(Stored records)
______________________________

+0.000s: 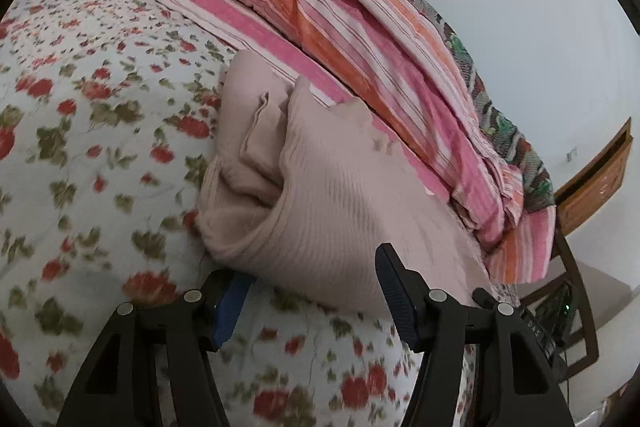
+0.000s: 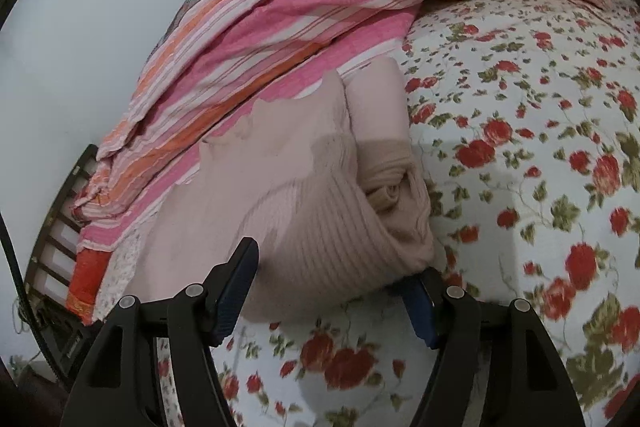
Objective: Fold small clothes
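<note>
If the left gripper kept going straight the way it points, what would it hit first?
Most likely the folded pale pink ribbed knit garment on the floral bedsheet; it already lies between the left gripper fingers, though depth is unclear.

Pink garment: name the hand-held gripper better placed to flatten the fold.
Probably neither: the left hand-held gripper and right hand-held gripper both straddle the garment's near edge.
</note>
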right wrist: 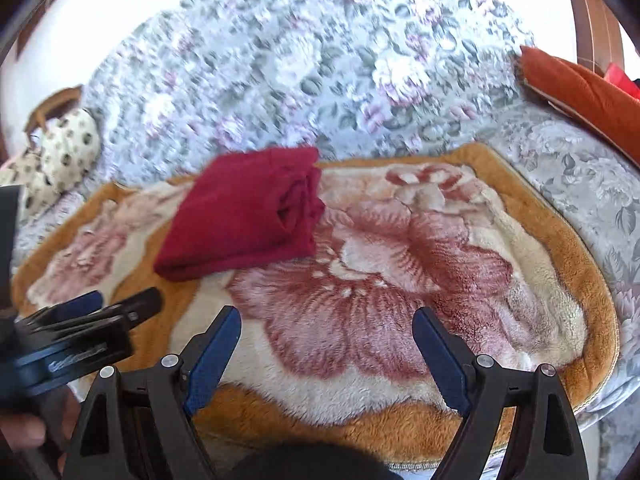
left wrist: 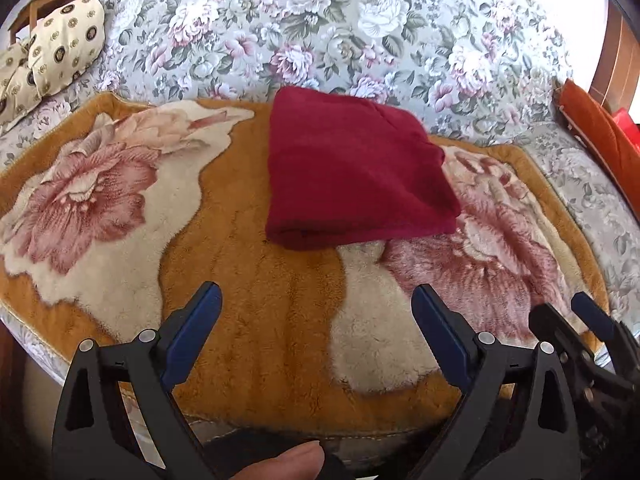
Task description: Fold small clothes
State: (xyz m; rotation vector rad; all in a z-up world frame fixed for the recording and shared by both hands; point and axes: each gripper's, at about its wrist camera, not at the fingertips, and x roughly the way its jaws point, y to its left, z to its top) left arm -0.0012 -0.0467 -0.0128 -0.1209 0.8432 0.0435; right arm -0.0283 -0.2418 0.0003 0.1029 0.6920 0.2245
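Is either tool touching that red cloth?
Apart. In both wrist views, the left tool and right tool stand open, with bare blanket before the red cloth.

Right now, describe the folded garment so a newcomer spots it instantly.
On the floral sofa lies an orange plush blanket printed with big pink flowers. The dark red garment sits folded at its far edge: the only plain, single-colour cloth there.

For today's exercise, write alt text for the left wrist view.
A folded dark red cloth lies on a plush orange flower-patterned blanket over a floral sofa. The left gripper hangs open in front of the cloth, holding nothing.
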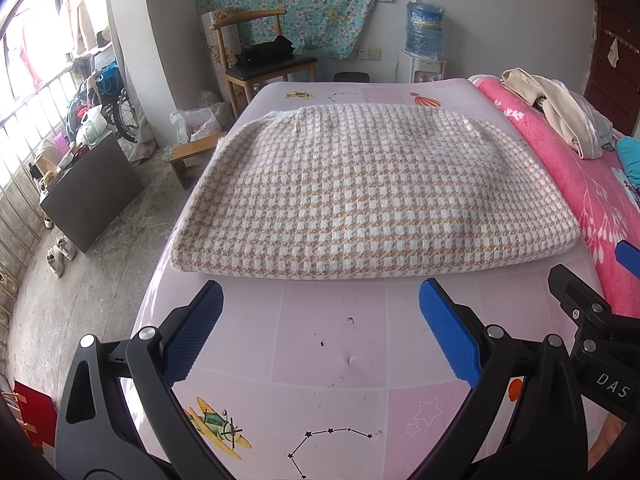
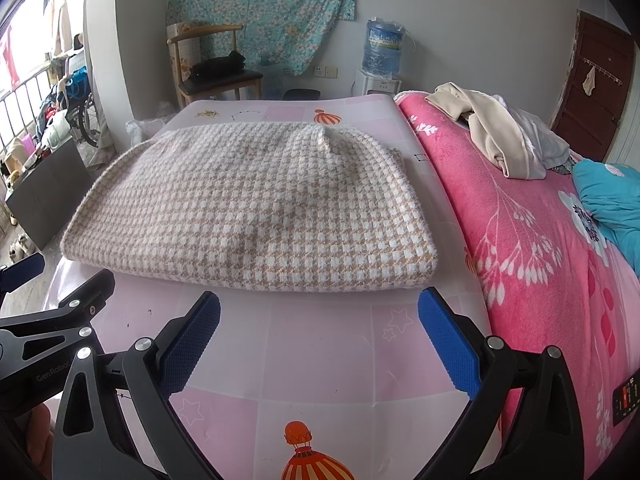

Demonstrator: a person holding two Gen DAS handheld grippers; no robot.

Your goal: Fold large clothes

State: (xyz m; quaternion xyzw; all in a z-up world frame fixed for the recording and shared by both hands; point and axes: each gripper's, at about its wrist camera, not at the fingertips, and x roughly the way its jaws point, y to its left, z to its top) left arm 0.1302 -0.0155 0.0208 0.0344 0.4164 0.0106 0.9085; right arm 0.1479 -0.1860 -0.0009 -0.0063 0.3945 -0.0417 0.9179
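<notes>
A beige-and-white checked knit garment (image 1: pixel 352 196) (image 2: pixel 256 208) lies folded into a thick rectangle on the pink patterned table cover (image 1: pixel 332 340) (image 2: pixel 320 344). My left gripper (image 1: pixel 320 292) is open, its blue pads just short of the garment's near edge, with nothing between them. My right gripper (image 2: pixel 318 304) is open too, close to the garment's near right corner, and holds nothing. Each wrist view shows the other gripper at its side: the right gripper (image 1: pixel 592 280) and the left gripper (image 2: pixel 68 280).
A pink flowered blanket (image 2: pixel 520 216) covers the bed on the right, with a heap of beige and white clothes (image 2: pixel 496 132) and a teal cloth (image 2: pixel 612 200) on it. A wooden chair (image 1: pixel 260 60), water dispenser (image 1: pixel 424 32), dark box (image 1: pixel 88 184) and shoes stand beyond and left.
</notes>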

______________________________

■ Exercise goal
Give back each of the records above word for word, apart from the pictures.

■ Solution
+0.000s: 
+0.000s: 
Objective: Fold small clothes
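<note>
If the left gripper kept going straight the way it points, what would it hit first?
Most likely the folded pale pink ribbed knit garment on the floral bedsheet; it already lies between the left gripper fingers, though depth is unclear.

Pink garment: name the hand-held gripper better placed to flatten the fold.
Probably neither: the left hand-held gripper and right hand-held gripper both straddle the garment's near edge.
</note>
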right wrist: 
left wrist: 
Task description: Fold small clothes
State: (xyz m; rotation vector rad; all in a z-up world frame fixed for the recording and shared by both hands; point and axes: each gripper's, at about its wrist camera, not at the fingertips, and x roughly the way its jaws point, y to its left, z to its top) left arm -0.0012 -0.0467 -0.0128 -0.1209 0.8432 0.0435; right arm -0.0283 -0.2418 0.0003 0.1029 0.6920 0.2245
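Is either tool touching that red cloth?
Apart. In both wrist views, the left tool and right tool stand open, with bare blanket before the red cloth.

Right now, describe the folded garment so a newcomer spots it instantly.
On the floral sofa lies an orange plush blanket printed with big pink flowers. The dark red garment sits folded at its far edge: the only plain, single-colour cloth there.

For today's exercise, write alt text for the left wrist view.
A folded dark red cloth lies on a plush orange flower-patterned blanket over a floral sofa. The left gripper hangs open in front of the cloth, holding nothing.
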
Demonstrator: a person holding two Gen DAS handheld grippers; no robot.

Your goal: Fold large clothes

State: (xyz m; quaternion xyzw; all in a z-up world frame fixed for the recording and shared by both hands; point and axes: each gripper's, at about its wrist camera, not at the fingertips, and x roughly the way its jaws point, y to its left, z to its top) left arm 0.1302 -0.0155 0.0208 0.0344 0.4164 0.0106 0.9085; right arm 0.1479 -0.1860 -0.0009 -0.0063 0.3945 -0.0417 0.9179
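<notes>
A beige-and-white checked knit garment (image 1: pixel 352 196) (image 2: pixel 256 208) lies folded into a thick rectangle on the pink patterned table cover (image 1: pixel 332 340) (image 2: pixel 320 344). My left gripper (image 1: pixel 320 292) is open, its blue pads just short of the garment's near edge, with nothing between them. My right gripper (image 2: pixel 318 304) is open too, close to the garment's near right corner, and holds nothing. Each wrist view shows the other gripper at its side: the right gripper (image 1: pixel 592 280) and the left gripper (image 2: pixel 68 280).
A pink flowered blanket (image 2: pixel 520 216) covers the bed on the right, with a heap of beige and white clothes (image 2: pixel 496 132) and a teal cloth (image 2: pixel 612 200) on it. A wooden chair (image 1: pixel 260 60), water dispenser (image 1: pixel 424 32), dark box (image 1: pixel 88 184) and shoes stand beyond and left.
</notes>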

This concludes the exercise.